Task details: Repeat, line for line, only the span that opens at the "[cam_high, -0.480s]" line and closes at the final line below. Skip the pictures.

*** Information provided Section Begins ***

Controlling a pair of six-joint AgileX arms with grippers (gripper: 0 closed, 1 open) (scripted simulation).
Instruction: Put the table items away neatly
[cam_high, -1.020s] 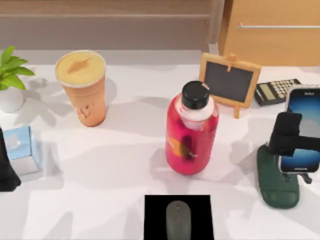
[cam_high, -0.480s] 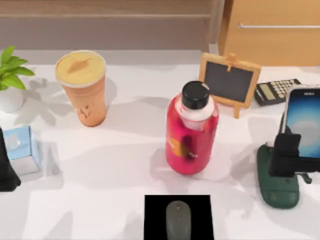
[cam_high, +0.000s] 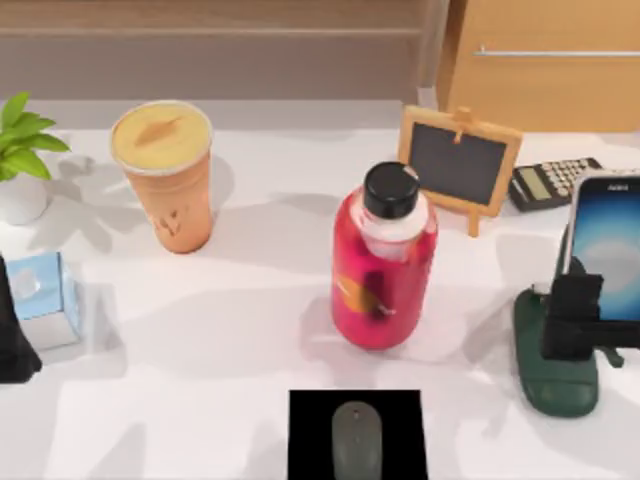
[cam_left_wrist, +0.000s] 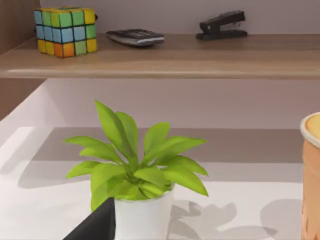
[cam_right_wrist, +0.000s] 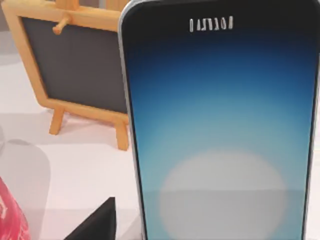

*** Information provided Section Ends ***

Answer space:
[cam_high, -0.480s] 
[cam_high, +0.000s] 
[cam_left_wrist, +0.000s] 
[cam_right_wrist, +0.000s] 

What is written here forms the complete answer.